How about it folks? You are not going to take back all those down votes and nonsense counterpoint posts, are you? You are not going to apologize and say, "Sorry, you were right", are you?

Of course you are not. You probably won't even take the time to read the PDF this person posted. No, it's much easier to hate those with opposing views and smash them down as hard as you can than to make an effort to understand and learn something.


What makes it so difficult to provide evidence for your own argument? I don't understand why you think that making a contrary point and then saying it "isn't worth your time" to corroborate the claim would persuade anybody.


Why do I have to? Why does everything have to be spoon fed?

Some of the most valuable learning I have done has been through researching topics out of my own interest, sometimes spurred by and idea or a couple of words I came across somewhere. You learn very little by being spoon fed. I am not here to spoon feed anyone.

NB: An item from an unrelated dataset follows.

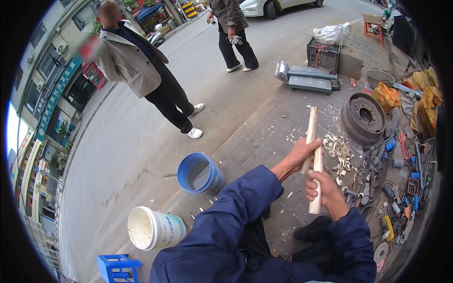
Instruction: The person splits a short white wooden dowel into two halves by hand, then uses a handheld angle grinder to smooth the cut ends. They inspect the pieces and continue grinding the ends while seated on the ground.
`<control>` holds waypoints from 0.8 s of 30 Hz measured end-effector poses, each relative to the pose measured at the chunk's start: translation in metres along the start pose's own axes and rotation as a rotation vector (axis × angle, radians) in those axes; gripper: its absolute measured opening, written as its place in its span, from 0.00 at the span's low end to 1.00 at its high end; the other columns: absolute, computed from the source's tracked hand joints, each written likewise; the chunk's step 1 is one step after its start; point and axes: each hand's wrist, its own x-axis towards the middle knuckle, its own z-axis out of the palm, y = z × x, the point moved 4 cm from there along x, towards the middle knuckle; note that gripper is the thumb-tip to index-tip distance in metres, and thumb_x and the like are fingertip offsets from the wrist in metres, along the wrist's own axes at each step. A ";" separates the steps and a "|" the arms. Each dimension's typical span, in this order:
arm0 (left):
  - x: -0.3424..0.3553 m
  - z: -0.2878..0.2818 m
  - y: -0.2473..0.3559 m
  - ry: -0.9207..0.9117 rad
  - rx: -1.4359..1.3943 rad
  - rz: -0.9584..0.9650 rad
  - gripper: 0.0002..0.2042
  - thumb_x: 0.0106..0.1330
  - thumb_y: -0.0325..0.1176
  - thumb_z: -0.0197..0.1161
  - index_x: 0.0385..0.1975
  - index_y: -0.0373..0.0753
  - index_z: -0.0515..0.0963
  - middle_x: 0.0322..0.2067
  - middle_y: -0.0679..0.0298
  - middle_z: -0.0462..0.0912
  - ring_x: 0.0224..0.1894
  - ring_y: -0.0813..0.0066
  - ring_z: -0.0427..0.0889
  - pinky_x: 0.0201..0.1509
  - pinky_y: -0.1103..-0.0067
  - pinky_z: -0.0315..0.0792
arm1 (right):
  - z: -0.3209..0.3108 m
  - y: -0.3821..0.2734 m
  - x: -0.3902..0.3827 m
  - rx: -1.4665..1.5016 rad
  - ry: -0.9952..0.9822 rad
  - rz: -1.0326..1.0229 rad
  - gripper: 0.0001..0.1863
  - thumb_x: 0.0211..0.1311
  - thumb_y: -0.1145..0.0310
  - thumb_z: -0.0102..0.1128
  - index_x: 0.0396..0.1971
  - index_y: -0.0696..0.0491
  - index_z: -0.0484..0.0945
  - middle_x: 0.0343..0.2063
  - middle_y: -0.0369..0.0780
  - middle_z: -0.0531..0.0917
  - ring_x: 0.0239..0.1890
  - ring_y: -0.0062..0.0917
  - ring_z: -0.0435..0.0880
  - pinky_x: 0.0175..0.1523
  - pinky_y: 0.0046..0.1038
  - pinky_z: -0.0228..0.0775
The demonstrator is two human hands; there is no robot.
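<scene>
Two pale, bare wooden sticks are in my hands, held side by side and slightly overlapping. My left hand [303,153] is closed round the lower part of one wooden stick [311,123], whose upper end points away from me. The other wooden stick [317,164] is in my right hand [325,189], with the fist wrapped round its lower half. Its top end reaches up beside my left fingers; whether they touch it I cannot tell. Curled wood shavings [338,150] lie in a heap on the pavement just past my hands.
A rusty wheel rim [366,118] and scattered tools and parts [377,174] fill the right side. On my left are a blue bucket [200,173] of water, a white bucket [155,228] and a blue stool [119,268]. A platform scale [309,78] and two people [134,61] are farther off.
</scene>
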 end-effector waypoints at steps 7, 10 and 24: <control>0.003 -0.029 0.017 0.355 -0.368 -0.008 0.20 0.74 0.53 0.65 0.28 0.48 0.68 0.17 0.75 0.64 0.18 0.81 0.65 0.21 0.79 0.63 | -0.007 -0.019 0.002 -0.441 0.358 -0.493 0.18 0.67 0.58 0.71 0.32 0.53 0.72 0.17 0.30 0.72 0.13 0.19 0.71 0.20 0.30 0.69; 0.002 -0.016 -0.003 0.326 -0.457 -0.093 0.19 0.74 0.52 0.64 0.30 0.48 0.67 0.17 0.74 0.64 0.18 0.80 0.65 0.20 0.78 0.62 | -0.009 -0.031 0.017 -0.761 0.402 -0.656 0.21 0.64 0.54 0.75 0.37 0.56 0.76 0.20 0.32 0.77 0.14 0.15 0.71 0.19 0.23 0.66; 0.021 -0.058 0.026 0.282 -0.620 -0.094 0.17 0.73 0.52 0.66 0.29 0.51 0.68 0.15 0.78 0.61 0.14 0.83 0.61 0.18 0.79 0.59 | 0.008 0.010 0.004 -0.359 0.136 -0.301 0.19 0.65 0.56 0.71 0.32 0.57 0.74 0.14 0.36 0.72 0.13 0.22 0.72 0.16 0.27 0.67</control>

If someone wants to refute what I said, take the time to go ascertain whether or not my point is valid. Googling is pretty easy. Until you (plural you) have done that, don't spew off a bunch of irrelevant nonsense that makes you (plural) look like a fool.

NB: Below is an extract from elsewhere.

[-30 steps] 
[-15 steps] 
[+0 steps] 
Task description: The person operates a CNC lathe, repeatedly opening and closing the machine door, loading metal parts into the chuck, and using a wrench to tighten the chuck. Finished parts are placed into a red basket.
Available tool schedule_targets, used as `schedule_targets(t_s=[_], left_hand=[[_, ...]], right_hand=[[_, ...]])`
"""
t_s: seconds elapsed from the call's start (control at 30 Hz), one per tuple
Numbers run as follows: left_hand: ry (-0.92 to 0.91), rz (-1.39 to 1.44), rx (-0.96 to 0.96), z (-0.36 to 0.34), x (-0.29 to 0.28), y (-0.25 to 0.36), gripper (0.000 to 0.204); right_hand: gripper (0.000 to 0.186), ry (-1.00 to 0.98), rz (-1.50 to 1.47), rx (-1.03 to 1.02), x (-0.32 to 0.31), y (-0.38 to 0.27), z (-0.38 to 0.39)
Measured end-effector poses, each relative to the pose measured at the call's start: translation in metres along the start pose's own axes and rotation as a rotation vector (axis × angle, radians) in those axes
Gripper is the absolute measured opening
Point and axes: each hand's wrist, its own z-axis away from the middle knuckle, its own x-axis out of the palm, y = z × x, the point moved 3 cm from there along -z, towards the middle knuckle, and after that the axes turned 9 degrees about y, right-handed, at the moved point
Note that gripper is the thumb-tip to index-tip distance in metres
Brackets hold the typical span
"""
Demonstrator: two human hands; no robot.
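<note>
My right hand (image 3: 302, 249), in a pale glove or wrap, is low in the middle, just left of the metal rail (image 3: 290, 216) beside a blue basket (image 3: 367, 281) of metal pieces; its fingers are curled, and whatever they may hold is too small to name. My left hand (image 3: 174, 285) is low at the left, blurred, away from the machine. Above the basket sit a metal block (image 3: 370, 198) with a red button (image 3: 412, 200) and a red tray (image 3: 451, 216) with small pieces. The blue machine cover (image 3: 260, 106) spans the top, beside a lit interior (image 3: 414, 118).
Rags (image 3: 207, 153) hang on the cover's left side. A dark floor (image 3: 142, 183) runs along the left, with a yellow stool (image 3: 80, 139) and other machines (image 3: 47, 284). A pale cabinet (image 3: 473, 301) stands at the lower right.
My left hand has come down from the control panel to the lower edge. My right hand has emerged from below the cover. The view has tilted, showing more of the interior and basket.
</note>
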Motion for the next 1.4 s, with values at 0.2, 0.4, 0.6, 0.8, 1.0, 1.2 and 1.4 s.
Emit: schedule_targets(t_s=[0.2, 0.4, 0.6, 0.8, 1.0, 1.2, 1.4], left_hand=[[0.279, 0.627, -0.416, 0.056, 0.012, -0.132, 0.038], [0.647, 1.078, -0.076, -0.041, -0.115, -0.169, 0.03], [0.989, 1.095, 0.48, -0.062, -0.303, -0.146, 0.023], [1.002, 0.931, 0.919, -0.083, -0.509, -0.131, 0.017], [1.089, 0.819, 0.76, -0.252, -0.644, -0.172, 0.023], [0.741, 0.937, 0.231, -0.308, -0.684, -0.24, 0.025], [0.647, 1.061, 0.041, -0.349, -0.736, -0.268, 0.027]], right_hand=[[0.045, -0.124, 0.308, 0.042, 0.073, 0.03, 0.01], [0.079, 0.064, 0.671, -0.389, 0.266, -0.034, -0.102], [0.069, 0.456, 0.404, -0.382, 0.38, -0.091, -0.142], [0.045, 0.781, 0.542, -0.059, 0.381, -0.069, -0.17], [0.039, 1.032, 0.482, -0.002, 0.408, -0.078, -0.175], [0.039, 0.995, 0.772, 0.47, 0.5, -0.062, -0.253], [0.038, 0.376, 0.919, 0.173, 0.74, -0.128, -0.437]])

The punch line here is very simple: If you ready my original comment, there's NOTHING whatsoever on there that is false. Yet it was attacked mercilessly and down-voted to hell and back. And so was nearly every single comment I had to make after that to defend myself and my position.

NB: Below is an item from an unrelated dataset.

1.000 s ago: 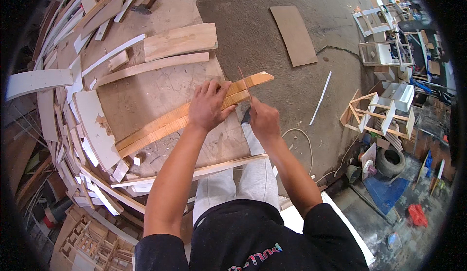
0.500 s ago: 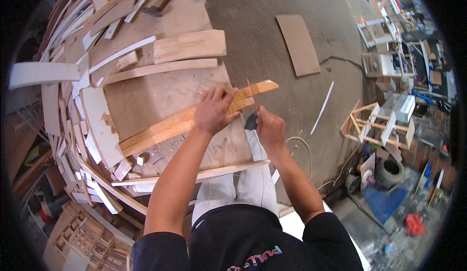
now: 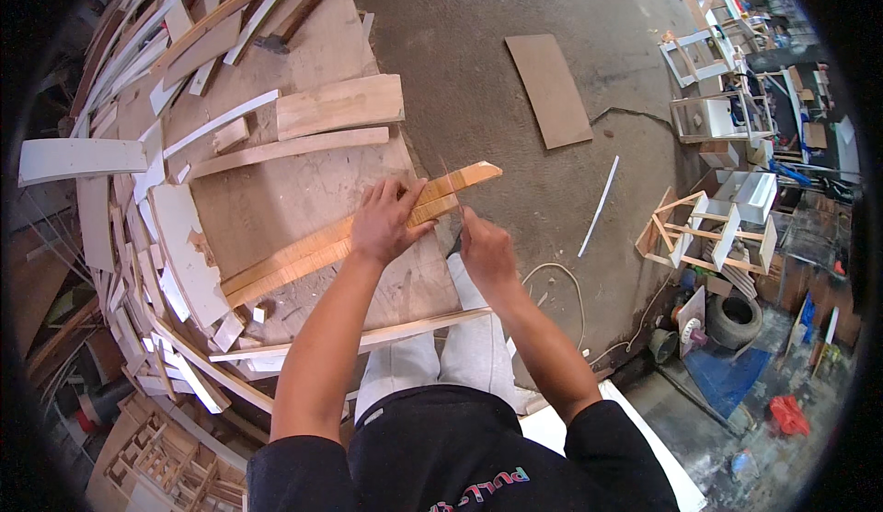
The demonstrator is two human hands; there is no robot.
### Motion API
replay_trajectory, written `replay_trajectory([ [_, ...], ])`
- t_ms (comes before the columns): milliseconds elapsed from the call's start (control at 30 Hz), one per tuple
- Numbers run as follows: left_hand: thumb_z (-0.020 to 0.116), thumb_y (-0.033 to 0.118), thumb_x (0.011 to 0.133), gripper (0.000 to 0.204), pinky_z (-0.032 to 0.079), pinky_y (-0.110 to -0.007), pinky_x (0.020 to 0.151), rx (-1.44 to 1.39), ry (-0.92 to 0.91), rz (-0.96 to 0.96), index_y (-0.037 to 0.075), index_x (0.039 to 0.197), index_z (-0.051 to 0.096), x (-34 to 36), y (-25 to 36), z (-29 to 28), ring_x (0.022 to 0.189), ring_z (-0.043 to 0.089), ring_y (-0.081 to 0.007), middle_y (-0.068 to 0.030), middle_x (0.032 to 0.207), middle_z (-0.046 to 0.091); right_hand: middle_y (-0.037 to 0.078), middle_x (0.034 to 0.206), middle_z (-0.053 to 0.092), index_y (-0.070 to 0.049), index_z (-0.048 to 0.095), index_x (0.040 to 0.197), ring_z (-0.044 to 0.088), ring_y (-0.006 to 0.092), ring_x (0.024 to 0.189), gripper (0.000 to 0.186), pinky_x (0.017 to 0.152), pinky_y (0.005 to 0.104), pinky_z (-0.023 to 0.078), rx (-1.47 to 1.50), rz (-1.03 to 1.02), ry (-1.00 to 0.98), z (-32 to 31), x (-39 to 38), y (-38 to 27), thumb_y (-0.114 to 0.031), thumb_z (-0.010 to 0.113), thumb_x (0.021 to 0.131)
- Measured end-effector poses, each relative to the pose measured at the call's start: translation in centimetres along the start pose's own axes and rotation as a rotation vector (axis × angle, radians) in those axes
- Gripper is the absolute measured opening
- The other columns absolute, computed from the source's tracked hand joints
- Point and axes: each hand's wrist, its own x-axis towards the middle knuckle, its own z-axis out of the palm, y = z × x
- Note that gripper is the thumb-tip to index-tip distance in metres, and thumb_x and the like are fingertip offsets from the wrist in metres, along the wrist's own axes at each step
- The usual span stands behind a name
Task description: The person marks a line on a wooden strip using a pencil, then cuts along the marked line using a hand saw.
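Two yellowish wooden strips [image 3: 313,252] lie side by side on the plywood work surface [image 3: 405,277]; the far one reaches further out past its right edge. My left hand [image 3: 386,218] grips them from above, fingers over the far strip and thumb along the near one. My right hand [image 3: 487,253] is closed round a thin reddish tool [image 3: 449,181], just off the near strip's right end. This tool stretches away from me across the strips. It appears nearly as a line, so its exact kind cannot be made out.
A wide board [image 3: 340,107] and a curved strip [image 3: 294,150] lie beyond my hands. Offcuts [image 3: 170,296] crowd the left side. A long batten [image 3: 405,330] crosses in front of my legs. On the floor are a brown panel [image 3: 549,89], a cable [image 3: 575,282] and wooden frames [image 3: 708,227].
The whole view has shifted slightly, moving the scene left and down. My left hand keeps its hold on the strips, and the tool in my right hand still crosses them near their right ends.
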Motion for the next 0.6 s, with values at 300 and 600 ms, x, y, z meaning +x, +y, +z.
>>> replay_trajectory([
  [300, 0.088, 0.045, 0.072, 0.077, 0.05, -0.044, 0.096, -0.048, 0.044, -0.009, 0.022, 0.141, 0.064, -0.2, 0.0, -0.2, 0.108, 0.059, -0.0305, -0.0085, 0.11, 0.057, 0.022, 0.08, 0.069, -0.003, 0.064, 0.123, 0.071, 0.041, 0.073, 0.03, 0.064, 0.0527, 0.055, 0.008, 0.0, -0.008, 0.4, 0.7, 0.2, -0.004, 0.061, 0.093],
  [600, 0.087, 0.049, 0.072, 0.074, 0.051, -0.044, 0.093, -0.037, 0.062, -0.002, 0.023, 0.138, 0.066, -0.5, -0.1, 0.5, 0.105, 0.061, -0.0294, -0.0085, 0.111, 0.057, 0.021, 0.078, 0.07, -0.004, 0.07, 0.125, 0.071, 0.0376, 0.07, 0.027, 0.064, 0.0442, 0.055, 0.031, 0.119, -0.023, -3.4, -5.2, -1.9, -0.01, 0.06, 0.1],
])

Shooting the messenger is a sport around here.

And then someone really smart came along and he/she decided to take a few moments to actually and see if I was full of shit or not. And a link was posted. And, guess what, it corroborated absolutely everything I said about the transition from 55 to 65.

Yet nobody apologizes and the barrage of down-votes and attacks continues because, well, the kids just don't want to be wrong. Well, fuck you all. Grow up and go learn something.

HN sucks at this.

It is ruled by what I perceive to be a petulant mob of post-adolescents who just got free from Mommy and Daddy and now have to be right all the time in the face of reality. And don't get me started about the manure-filled ideas they soaked-up in college and took to be true without any thought, consideration or validation with reality at all.

Important? Not really. HN is mostly a waste of time as a participant exactly because of this mob of post-diaper members who make discussing anything just about impossible. The sport is to find holes in your comments and savagely attack them with comments, down votes or both. It's a true mob of bully's.

I've been pretty busy lately and have mostly ignored HN for probably months (don't really have a clue how long). I've picked up reading an article here and there from a quick browse of the first page but no discussions of any substance in a while. Frankly, not sure why I got into this thread. I'm on vacation, that must be why. And I actually regret it. I hate dealing with ignorant, entitled, petulant 20-somethings. And that's what HN is full of.

I'll phase myself back into read-only mode. I'll let the morons own the castle.

Of course this comment will be met with the usual dosage of savage come-backs and down votes. Have fun kids, whatever floats your boat.


[deleted]


> I was a college debater and enjoy many sorts of intellectual argument, but your posts do not advance an open objective of persuasion,

Welcome to the real world then! College debating is not equal to real life conversations.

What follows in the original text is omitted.